Exercise requirements: Skipping all images, output the listing word for word.

◇ ◇ ◇ ◇

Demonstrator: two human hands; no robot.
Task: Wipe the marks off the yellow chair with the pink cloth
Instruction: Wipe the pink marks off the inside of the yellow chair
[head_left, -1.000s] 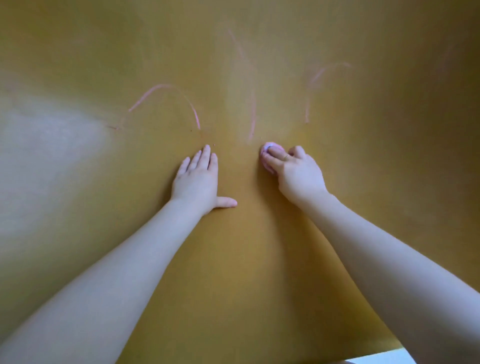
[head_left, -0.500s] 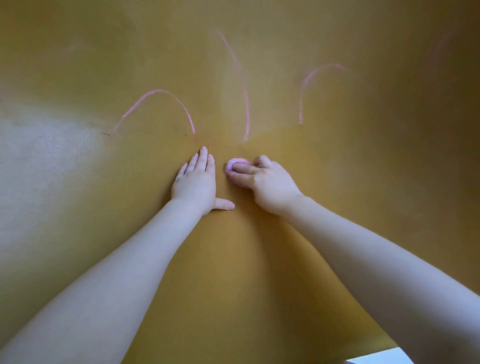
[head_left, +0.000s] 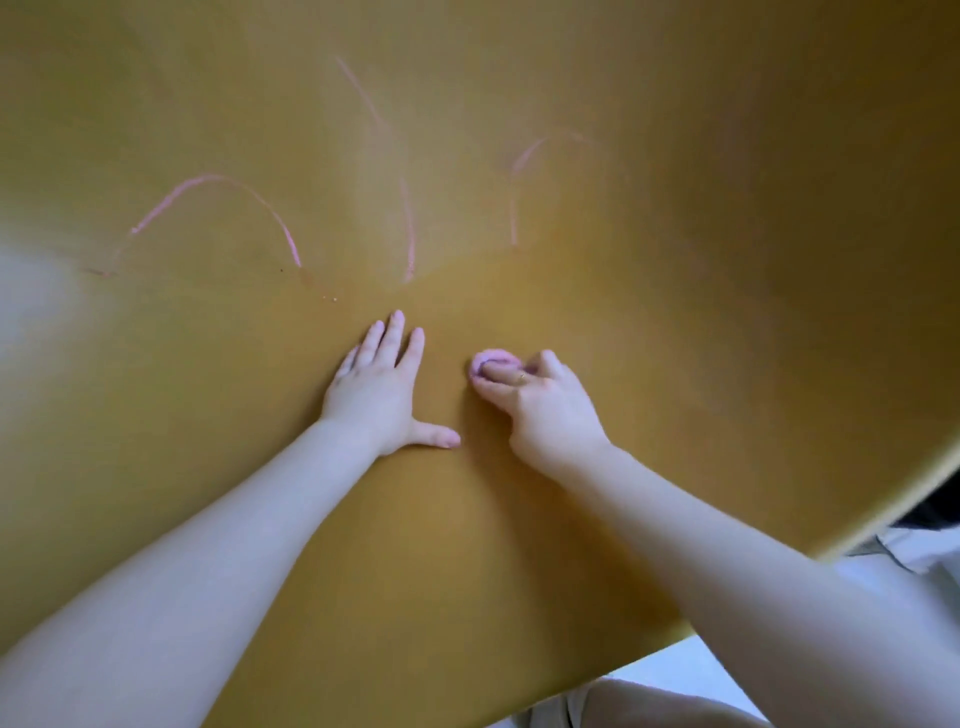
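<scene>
Left hand (head_left: 378, 387) flat, fingers spread on chair (head_left: 727, 312); right hand (head_left: 545, 410) fisted around cloth (head_left: 491, 358), pressing it below marks (head_left: 410, 228).

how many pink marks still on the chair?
3. A left arch, a middle line and a fainter right hook, all beyond both hands. Fainter smears may escape the camera.

Both forearms bare, no sleeves in view. Left hand (head_left: 376, 387) bare, no rings or watch. Right hand (head_left: 545, 410) has a thin ring on one finger, too small for detail. Light shorts (head_left: 566, 709) bottom edge.
</scene>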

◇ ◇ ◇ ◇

Result for this task:
Demonstrator: two human hands; no robot.
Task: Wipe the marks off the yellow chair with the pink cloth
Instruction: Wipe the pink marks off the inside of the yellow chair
[head_left, -1.000s] 
[head_left, -0.500s] 
[head_left, +0.000s] 
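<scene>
Left hand (head_left: 378, 387) flat, fingers spread on chair (head_left: 727, 312); right hand (head_left: 545, 410) fisted around cloth (head_left: 491, 358), pressing it below marks (head_left: 410, 228).

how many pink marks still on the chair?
3. A left arch, a middle line and a fainter right hook, all beyond both hands. Fainter smears may escape the camera.

Both forearms bare, no sleeves in view. Left hand (head_left: 376, 387) bare, no rings or watch. Right hand (head_left: 545, 410) has a thin ring on one finger, too small for detail. Light shorts (head_left: 566, 709) bottom edge.
</scene>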

Nothing remains to be done, and the exercise is complete.